## About this task
From the entries below, reproduce exactly the line containing "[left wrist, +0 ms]", the line containing "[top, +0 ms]", and every line in between, with nothing added.

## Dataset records
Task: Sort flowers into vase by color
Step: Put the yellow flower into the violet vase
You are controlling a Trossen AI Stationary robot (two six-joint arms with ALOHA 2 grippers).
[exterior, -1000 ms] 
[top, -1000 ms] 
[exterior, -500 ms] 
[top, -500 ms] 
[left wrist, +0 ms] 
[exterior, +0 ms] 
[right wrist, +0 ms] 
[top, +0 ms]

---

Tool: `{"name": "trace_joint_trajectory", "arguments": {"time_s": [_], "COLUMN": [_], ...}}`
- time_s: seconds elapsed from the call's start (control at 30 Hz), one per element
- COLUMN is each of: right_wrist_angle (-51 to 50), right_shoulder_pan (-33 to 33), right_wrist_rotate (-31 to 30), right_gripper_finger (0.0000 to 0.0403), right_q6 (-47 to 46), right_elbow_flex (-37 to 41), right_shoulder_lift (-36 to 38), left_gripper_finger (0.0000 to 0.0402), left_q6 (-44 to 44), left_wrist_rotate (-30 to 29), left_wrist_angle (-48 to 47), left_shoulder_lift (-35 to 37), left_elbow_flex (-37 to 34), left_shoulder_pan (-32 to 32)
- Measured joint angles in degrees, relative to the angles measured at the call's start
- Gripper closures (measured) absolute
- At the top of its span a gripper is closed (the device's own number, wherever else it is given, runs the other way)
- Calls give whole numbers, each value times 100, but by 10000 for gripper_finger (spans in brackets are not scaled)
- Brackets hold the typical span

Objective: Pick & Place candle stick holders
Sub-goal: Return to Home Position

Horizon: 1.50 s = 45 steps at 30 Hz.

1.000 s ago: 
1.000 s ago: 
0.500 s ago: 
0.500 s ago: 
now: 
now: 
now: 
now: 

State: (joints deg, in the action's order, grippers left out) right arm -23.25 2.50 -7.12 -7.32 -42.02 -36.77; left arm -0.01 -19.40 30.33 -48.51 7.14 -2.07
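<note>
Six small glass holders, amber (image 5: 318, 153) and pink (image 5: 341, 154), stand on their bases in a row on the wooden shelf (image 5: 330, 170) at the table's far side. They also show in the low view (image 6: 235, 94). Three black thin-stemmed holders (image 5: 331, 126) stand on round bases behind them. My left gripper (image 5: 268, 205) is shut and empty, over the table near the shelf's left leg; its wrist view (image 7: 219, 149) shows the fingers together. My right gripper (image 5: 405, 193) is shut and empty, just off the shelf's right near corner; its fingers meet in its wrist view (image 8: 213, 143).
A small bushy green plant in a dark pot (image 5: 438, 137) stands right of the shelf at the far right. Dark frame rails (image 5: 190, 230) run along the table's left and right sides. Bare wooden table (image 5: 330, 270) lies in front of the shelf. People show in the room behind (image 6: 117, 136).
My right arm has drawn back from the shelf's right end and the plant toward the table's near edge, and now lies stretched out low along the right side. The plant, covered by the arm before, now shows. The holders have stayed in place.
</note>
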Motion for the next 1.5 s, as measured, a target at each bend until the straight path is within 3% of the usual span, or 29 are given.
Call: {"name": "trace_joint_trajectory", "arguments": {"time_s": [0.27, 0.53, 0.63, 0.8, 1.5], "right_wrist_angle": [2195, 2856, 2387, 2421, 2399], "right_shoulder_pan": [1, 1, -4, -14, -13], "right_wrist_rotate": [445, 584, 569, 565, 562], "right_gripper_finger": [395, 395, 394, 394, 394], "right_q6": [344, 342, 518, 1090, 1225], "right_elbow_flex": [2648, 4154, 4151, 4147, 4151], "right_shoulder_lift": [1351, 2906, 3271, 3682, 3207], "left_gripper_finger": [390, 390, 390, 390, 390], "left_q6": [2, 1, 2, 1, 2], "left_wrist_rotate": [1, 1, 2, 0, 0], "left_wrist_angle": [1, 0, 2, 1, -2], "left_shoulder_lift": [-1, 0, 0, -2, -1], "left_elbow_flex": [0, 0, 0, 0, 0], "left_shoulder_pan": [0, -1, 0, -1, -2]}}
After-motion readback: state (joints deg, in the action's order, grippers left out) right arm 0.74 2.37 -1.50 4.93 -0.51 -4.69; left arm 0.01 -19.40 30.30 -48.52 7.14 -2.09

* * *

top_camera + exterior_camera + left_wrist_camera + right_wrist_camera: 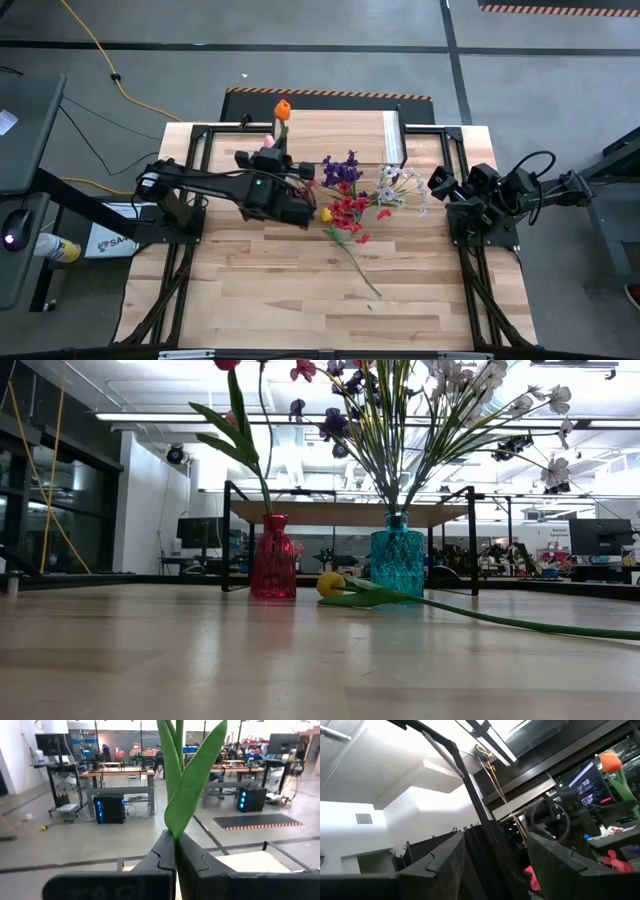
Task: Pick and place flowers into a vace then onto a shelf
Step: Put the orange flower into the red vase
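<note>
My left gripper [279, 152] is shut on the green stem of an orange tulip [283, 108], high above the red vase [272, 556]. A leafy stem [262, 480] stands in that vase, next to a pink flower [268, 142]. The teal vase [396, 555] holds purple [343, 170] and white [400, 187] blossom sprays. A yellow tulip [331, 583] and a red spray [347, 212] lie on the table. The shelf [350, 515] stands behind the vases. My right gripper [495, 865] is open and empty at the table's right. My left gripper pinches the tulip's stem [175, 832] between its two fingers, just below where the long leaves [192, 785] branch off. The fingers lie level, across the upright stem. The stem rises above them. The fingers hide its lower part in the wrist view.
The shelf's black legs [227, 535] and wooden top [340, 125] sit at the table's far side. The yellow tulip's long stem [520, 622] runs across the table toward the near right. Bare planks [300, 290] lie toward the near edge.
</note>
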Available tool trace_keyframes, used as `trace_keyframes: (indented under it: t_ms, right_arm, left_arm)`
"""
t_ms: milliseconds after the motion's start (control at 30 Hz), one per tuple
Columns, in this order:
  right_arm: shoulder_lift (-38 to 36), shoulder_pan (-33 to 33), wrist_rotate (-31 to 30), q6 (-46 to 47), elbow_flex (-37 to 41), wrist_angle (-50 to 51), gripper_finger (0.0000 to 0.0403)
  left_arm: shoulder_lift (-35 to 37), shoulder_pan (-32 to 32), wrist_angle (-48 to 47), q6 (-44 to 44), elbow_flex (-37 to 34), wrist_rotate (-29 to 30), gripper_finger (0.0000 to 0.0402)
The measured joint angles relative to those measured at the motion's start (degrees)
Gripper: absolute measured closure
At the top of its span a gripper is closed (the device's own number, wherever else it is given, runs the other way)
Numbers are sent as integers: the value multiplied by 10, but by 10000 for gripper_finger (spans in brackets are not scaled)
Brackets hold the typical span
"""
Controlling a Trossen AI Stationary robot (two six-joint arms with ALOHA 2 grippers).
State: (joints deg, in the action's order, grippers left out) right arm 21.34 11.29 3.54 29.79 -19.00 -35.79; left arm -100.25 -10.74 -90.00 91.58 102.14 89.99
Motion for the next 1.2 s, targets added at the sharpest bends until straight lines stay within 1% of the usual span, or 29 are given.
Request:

## Reply to the task
[left wrist, +0 ms] 
[exterior, +0 ms] 
[right wrist, +0 ms] 
[top, +0 ms]

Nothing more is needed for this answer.